IJ: Yeah. This is true.
AA: So one major theme that I got from your book was that some Palestinian women activists have felt a lot of restrictions and pressures, some from outside and some from inside. And I guess what I mean by that is you write about how Palestinian women have felt pressure (and we’ve talked about this on past episodes in other parts of the world as well) that colonizing nations will come into an area and kind of make women a symbol of backwardness and that they need to come in and ‘civilize’ this nation because they treat their women so poorly.
You talk about how British and Zionist leaders all gave their attention to this process of “modernizing” women as a measure of the legitimacy of their power in Palestine. And so women are fighting this pressure from the outside, this judgmental and paternalistic pressure. Is that an accurate assessment of that situation?

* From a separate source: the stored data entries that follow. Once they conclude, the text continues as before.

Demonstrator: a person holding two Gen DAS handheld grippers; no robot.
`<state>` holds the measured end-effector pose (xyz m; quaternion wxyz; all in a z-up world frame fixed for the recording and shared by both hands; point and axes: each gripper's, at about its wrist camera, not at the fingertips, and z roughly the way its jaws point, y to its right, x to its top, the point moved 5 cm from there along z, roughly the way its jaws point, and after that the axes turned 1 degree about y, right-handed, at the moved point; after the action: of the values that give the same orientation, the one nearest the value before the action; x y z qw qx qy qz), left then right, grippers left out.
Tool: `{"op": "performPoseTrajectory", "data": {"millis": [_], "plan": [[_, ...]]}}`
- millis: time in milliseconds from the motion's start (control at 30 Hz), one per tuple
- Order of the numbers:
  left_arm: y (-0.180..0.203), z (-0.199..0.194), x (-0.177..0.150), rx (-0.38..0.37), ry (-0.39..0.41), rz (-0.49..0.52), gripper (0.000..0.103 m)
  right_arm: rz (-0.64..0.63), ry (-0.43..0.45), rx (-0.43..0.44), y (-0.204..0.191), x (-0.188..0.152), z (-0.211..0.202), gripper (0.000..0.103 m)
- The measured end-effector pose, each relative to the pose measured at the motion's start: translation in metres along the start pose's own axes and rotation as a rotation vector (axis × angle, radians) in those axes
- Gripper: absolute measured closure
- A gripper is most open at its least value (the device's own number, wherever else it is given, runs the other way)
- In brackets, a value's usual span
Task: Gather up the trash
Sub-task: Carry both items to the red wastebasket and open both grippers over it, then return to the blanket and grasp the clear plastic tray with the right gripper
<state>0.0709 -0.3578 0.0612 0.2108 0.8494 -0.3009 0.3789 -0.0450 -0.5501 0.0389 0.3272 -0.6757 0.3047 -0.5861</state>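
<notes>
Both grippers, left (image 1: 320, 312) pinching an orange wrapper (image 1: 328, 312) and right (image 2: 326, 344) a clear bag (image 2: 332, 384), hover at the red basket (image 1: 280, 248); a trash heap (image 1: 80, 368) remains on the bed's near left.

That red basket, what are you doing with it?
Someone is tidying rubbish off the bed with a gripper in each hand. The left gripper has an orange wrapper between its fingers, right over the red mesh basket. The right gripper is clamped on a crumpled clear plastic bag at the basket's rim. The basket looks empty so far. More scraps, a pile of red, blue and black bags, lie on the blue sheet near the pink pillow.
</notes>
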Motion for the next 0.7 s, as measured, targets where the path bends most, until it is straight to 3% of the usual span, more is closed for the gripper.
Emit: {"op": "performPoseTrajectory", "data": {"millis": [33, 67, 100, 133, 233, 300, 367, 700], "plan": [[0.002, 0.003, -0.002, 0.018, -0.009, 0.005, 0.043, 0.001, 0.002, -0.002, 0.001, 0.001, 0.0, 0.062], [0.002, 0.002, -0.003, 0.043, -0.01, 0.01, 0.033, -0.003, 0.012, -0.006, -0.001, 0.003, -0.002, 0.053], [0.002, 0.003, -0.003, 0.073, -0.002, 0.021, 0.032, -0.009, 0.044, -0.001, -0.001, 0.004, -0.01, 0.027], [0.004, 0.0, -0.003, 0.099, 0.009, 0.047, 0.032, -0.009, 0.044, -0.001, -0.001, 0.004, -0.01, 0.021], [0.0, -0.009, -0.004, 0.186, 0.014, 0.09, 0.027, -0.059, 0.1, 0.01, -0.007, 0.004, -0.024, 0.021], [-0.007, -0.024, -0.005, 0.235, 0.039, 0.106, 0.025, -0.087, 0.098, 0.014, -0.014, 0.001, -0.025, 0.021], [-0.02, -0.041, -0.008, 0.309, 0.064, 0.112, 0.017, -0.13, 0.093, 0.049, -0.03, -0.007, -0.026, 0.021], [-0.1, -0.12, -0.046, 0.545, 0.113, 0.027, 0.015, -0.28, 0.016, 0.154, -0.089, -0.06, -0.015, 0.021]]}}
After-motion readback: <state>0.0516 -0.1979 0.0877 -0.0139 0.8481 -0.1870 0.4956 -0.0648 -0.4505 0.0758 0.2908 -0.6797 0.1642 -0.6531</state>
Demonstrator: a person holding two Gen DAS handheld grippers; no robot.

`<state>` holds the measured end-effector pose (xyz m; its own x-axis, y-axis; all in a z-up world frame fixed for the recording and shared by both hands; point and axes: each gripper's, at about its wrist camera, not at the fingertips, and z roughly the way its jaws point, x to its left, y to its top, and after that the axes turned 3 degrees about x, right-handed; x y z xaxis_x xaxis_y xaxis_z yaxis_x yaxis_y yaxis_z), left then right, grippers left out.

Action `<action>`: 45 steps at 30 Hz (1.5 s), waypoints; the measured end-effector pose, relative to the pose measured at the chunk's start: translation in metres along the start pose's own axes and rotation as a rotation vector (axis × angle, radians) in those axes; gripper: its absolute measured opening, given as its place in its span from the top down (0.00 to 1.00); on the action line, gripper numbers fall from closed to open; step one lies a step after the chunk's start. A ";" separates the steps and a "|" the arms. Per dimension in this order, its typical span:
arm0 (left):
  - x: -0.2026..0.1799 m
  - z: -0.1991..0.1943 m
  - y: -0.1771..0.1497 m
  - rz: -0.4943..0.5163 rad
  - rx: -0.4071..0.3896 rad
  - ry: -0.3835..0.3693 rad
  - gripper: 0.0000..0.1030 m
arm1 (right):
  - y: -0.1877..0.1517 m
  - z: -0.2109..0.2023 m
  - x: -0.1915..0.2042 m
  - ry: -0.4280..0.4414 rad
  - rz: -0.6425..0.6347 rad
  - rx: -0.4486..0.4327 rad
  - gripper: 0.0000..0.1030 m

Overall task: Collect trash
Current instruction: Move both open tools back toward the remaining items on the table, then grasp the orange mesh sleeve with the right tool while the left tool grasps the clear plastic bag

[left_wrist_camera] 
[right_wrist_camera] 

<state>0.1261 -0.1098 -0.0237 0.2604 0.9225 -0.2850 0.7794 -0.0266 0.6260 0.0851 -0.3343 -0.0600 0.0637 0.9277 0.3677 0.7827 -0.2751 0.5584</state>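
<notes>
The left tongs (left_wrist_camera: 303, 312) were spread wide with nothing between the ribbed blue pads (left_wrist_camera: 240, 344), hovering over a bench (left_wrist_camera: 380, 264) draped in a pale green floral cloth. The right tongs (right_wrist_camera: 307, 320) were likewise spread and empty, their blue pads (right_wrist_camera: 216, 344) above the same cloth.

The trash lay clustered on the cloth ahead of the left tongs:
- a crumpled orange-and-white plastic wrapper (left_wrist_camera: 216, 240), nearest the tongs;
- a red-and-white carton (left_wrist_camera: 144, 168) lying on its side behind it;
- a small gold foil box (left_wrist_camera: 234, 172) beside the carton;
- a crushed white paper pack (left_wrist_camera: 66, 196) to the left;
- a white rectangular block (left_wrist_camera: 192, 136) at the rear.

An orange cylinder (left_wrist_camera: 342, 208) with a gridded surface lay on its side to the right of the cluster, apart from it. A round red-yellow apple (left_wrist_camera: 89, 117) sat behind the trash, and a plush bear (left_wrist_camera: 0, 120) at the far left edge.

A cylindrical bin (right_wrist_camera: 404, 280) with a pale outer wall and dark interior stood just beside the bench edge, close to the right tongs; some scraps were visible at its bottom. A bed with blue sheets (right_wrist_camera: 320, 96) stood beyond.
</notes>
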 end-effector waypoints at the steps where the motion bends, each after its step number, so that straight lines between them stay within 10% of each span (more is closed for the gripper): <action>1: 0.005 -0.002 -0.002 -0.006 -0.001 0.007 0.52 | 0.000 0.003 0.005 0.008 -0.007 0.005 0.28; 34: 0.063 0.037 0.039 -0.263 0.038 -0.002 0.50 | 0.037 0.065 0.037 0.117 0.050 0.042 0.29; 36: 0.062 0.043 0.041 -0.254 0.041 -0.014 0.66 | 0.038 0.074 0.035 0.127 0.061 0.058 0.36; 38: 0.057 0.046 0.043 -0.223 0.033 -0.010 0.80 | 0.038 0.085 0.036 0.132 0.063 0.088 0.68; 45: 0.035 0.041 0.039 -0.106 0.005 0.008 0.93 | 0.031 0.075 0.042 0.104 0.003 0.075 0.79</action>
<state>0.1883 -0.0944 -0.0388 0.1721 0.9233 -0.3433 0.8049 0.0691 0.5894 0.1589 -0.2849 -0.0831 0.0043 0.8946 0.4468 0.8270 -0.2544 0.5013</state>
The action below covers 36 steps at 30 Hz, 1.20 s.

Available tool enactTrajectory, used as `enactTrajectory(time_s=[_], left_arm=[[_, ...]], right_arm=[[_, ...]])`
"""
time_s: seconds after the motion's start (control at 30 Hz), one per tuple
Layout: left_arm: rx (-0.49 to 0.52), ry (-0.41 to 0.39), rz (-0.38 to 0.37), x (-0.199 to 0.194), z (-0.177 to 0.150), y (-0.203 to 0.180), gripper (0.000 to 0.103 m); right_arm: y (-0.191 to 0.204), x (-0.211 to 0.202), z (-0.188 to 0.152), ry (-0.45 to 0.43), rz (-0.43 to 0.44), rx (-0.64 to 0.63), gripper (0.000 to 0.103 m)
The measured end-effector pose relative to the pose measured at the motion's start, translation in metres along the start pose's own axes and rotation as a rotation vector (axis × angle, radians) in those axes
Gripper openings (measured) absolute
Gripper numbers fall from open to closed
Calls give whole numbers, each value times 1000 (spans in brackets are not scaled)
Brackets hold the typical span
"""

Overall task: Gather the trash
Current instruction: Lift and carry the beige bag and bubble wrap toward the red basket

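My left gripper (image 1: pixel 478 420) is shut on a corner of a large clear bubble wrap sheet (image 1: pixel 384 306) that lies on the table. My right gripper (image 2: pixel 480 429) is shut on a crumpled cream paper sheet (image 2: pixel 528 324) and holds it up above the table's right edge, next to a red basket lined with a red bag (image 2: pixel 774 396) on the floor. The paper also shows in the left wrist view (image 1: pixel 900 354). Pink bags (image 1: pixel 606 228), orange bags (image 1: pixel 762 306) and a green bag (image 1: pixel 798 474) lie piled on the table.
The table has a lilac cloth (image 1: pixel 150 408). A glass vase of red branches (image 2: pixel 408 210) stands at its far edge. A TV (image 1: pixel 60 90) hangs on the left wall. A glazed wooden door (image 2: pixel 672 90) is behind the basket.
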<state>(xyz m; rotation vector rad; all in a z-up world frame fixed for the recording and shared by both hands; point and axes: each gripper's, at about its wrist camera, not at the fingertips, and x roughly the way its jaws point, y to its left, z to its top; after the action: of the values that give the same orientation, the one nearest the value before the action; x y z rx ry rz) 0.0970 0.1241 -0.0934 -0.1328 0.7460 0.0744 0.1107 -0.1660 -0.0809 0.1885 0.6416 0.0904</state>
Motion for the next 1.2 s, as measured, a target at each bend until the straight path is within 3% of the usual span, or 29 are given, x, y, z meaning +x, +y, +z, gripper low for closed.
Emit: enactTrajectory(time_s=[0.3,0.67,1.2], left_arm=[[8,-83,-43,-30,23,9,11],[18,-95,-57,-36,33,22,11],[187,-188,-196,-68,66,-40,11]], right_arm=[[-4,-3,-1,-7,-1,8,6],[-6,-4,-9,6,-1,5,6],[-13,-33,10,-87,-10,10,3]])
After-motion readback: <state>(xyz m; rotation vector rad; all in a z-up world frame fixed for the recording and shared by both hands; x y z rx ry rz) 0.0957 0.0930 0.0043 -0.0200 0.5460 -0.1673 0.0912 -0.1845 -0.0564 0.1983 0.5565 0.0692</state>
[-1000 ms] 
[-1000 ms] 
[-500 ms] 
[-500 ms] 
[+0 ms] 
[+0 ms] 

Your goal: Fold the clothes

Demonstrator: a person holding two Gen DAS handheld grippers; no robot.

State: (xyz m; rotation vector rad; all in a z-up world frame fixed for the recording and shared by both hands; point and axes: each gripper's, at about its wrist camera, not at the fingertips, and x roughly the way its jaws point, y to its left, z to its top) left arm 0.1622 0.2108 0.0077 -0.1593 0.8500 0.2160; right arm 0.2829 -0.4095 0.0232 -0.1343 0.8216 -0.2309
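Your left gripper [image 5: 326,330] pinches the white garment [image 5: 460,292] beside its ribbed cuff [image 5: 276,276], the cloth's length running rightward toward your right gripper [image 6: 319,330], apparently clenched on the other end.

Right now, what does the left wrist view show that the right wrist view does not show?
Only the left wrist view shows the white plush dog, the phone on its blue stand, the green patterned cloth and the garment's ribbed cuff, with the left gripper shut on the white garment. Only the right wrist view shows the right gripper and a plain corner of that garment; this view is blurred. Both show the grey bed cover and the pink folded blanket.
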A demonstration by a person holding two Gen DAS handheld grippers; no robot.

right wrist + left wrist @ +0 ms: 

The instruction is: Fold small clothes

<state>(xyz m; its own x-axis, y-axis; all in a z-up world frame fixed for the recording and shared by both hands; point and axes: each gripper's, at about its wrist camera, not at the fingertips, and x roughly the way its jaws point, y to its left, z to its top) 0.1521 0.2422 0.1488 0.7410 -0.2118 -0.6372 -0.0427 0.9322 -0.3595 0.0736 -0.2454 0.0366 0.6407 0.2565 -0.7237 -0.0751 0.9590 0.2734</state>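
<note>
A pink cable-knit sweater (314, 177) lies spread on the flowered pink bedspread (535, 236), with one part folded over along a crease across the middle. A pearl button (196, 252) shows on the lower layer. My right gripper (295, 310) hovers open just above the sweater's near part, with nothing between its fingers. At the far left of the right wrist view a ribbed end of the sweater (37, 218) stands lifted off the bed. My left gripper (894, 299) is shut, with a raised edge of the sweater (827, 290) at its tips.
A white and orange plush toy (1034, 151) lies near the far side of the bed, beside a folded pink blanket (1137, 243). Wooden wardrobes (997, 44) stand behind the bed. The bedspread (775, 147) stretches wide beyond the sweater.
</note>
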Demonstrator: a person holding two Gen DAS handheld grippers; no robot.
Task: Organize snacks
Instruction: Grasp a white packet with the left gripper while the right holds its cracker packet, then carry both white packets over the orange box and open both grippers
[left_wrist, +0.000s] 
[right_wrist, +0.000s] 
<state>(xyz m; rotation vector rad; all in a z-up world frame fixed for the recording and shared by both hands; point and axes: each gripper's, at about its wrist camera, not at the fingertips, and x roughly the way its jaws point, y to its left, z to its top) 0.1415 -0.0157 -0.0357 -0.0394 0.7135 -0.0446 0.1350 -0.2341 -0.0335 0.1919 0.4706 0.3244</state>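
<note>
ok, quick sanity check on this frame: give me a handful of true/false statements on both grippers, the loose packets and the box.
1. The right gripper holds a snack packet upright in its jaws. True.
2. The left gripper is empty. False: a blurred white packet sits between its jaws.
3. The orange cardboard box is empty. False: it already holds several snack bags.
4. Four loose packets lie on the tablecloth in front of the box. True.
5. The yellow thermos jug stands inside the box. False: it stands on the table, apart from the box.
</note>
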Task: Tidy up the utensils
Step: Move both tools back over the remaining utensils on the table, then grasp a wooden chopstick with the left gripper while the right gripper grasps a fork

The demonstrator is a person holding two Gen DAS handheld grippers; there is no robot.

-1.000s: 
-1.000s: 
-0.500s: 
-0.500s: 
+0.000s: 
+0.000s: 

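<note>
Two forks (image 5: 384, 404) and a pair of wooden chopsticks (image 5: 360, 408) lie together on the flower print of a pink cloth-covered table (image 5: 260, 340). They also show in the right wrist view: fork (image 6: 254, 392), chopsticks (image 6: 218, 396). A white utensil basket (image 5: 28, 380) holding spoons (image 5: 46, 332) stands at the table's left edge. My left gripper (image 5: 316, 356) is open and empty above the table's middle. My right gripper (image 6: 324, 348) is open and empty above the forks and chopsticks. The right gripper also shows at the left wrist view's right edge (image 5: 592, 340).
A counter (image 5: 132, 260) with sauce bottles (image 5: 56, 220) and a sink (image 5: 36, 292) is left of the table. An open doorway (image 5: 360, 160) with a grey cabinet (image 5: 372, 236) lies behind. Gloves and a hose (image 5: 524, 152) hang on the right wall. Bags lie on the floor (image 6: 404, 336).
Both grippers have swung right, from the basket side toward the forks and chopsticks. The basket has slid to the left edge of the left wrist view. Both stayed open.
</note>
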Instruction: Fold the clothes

IJ: Yeah, absolutely. Absolutely. Because, you know, both the British Mandate and the Zionist movement raised the flag of modernizing the ‘backward nation’ that was plagued by, chronic disease and that women were governed by their superstition and backward values about their bodies and about their children. And how the Israeli came, for example, to clean up and to dry the swamps that brought malaria for lots of people and how they offered better health service to women and instead of giving birth in their homes to go to hospitals. It’s all propaganda, of course, because one of the things that Israel is also used to destroy is hospitals, health clinics, especially in villages.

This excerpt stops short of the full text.